ほこりの厚みは
今日は自室の片づけをした。
片づけを頻度よくしないことの良いところは、
思わぬところから思わぬものがひょっこり現れるところである。
部屋の主が気づかぬだけで、ずっとそこでひっそりと、
同じだけ時を生きていながらも自身に宿った時の空気を守り続けていたのだと、感じ得ずにはいられない。
数冊のポケットアルバムがとある袋の中にあった。
それらは当時の漫画雑誌の付録だったものだ。
表紙の絵柄に懐かしさを覚えながら中を覗くと、小学生の私がいた。
よくもまあ小学生ながら写真嫌いなことを顔のすべてで表現しているものだ。
偶然写りこんだものや、カメラマンさんが声をかけずにシャッターを切ったものでしか笑顔が見れないとは。
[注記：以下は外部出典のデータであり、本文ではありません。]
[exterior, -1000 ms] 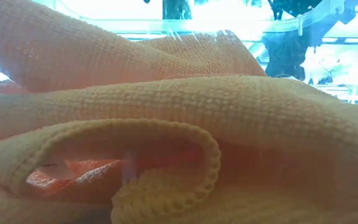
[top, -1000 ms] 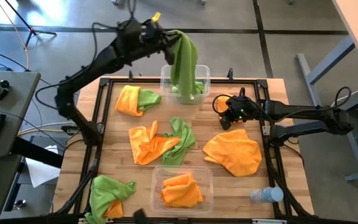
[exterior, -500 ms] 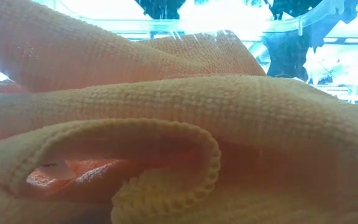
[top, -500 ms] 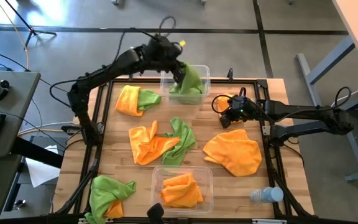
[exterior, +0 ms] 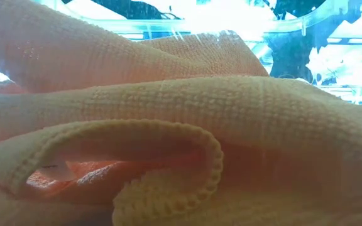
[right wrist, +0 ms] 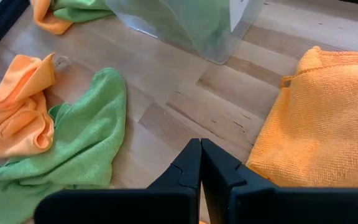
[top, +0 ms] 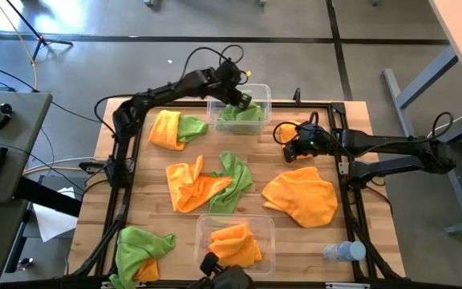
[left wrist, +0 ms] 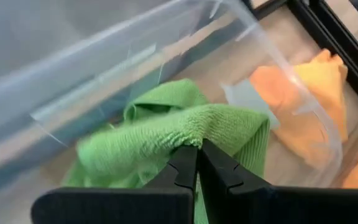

それからノート。大小さまざまな大きさが残されている。
私は手紙を処分できない質なので、交換ノートももれなく取ってあるのだが、
まさか日記をつけていて、そして捨てていなかったとは。
四半世紀に満たぬ人生の中で日記に挑戦した記憶はあるにはあるが、大体どれも三日坊主だった思っていた。
表紙をめくると幼い字が躍っている。
内容からするに、先に見つけたポケットアルバムと同じような時間らしい。
文字となり躍っている私はとても、とてもエネルギッシュだった。
楽しみ、悲しみ、時には怒ってもいたがありとあらゆる方向に向かって感情を爆発させていた。
嬉しいことに対して上機嫌になり、嫌なことには不機嫌になっていた。
昔の自分の表記物を見る気恥ずかしさより、眩しさが勝っていた。
私はこんなにも、感情に素直になれていたのか。
取り戻したいと願った自分は、そんなに遠いところで手を振っている訳ではないのかもしれない。
この部屋のどこかでそっと、でもしっかりと息をしているのかもしれないと、私は部屋を見渡した。